Benefits of Breastfeeding

breastfeedingThe Long-Term Benefits of Breastfeeding Your Baby

The overall benefits of breastfeeding have long been established in history since breastfeeding has been around every since the world started. Here are the long-term benefits you should know about:

Improved Digestion
Breastfeeding can get rid of meconium, the substance that can be found within your baby’s intestines after he comes out of your uterus. The overall composition of breastmilk, unlike the formulas that are commercially prepared, tends to change as time goes by, meeting your baby’s nutritional needs through each stage of his life. Additionally, breastmilk offers various protective factors to your baby’s digestive system which can protect him from illnesses like diarrhea.

Your baby’s close relationship with you through breastfeeding also offers inoculation with beneficial bacteria which he will need to colonize his gut. Such microorganisms offer the required raw material to manufacture particular vitamins and help with digesting solid foods after your baby’s digestion tract matures.

Allergy Protection
It is physically impossible for your baby to become allergic to your breastmilk because its protein was made specifically for your baby.

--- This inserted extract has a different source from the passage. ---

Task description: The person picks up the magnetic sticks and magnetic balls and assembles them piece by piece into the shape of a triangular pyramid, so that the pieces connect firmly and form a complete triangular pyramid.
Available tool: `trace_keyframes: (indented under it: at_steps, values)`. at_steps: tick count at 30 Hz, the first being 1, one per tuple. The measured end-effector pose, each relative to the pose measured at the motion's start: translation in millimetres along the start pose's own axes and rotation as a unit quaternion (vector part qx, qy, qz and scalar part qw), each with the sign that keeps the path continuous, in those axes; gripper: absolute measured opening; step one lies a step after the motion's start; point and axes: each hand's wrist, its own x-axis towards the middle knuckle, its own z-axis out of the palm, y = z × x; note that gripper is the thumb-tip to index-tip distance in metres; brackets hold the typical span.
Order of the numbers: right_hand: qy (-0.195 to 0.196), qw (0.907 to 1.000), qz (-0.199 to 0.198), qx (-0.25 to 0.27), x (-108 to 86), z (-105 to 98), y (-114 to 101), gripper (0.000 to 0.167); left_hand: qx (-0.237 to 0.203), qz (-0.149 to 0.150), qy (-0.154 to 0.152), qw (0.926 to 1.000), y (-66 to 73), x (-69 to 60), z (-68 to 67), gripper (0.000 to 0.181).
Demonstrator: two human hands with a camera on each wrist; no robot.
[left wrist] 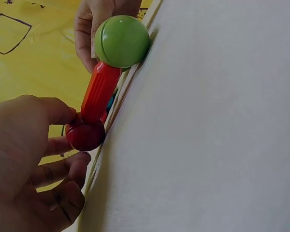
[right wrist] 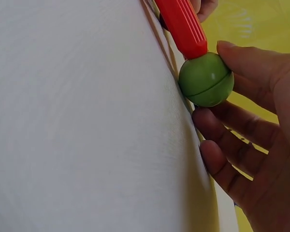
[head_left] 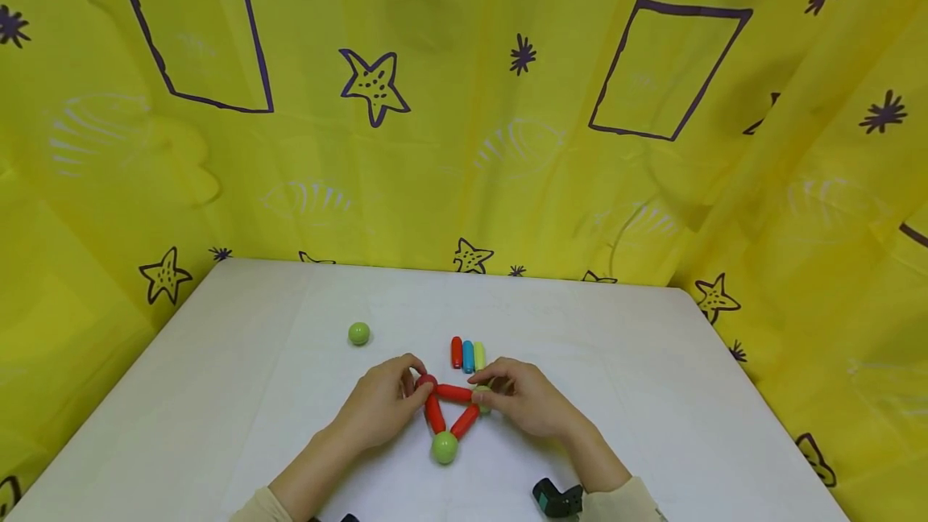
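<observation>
Left hand (head_left: 379,403) pinches the red ball (left wrist: 85,137), right hand (head_left: 532,398) a green ball (right wrist: 206,80); their red-rod triangle (head_left: 465,421) lies on the table (head_left: 623,361) between them, where even pressure along the joining rod (head_left: 454,393) seems best.

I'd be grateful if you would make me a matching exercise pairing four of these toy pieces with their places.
Pieces:
1. Red ball
2. Blue rod
3. Loose green ball
4. Yellow rod

Places:
A. Rightmost of the loose rods
B. Alone, off to the left
C. Held by the left hand
D. Middle of the loose rods

Pairs: 1-C, 2-D, 3-B, 4-A
</observation>
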Motion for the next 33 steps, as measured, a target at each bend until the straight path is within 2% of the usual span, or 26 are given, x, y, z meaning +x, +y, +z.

Throughout the initial few weeks after birth, your baby’s gut lining will still be permeable and immature. This means that it will let certain big molecules, such as protein, leak out of his gut. If such proteins get into your baby’s immune system while it is immature, unwanted allergies could occur.

Breastfeeding tends to protect against this by offering your baby a substance known as secretory IGA. The immunoglobulin within breastmilk and colostrum offers absorption of huge foreign molecules while your baby’s immune system is still immature.

Resistance to Illness
Breastfeeding will offer your baby a lot of immunological benefits that will protect him from infectious diseases. Your immune system happens to be much more mature compared to your baby’s since you have had more chances of building resistance to a lot of pathogens that cause diseases over time. This special protection could be passed onto your baby through antibodies within your breastmilk since colostrum has high levels of antibodies.
Mothers can get microorganisms from their babies through close physical contact, producing antibodies to any potential pathogens the baby may have received. Therefore, breastfeeding can provide babies with ongoing outer sources of antibodies, which their personal immune systems still cannot produce.
The long-term benefits of breastfeeding are so well-known nowadays, that pediatricians recommend it as the primary source of nutrition for babies up to one year old.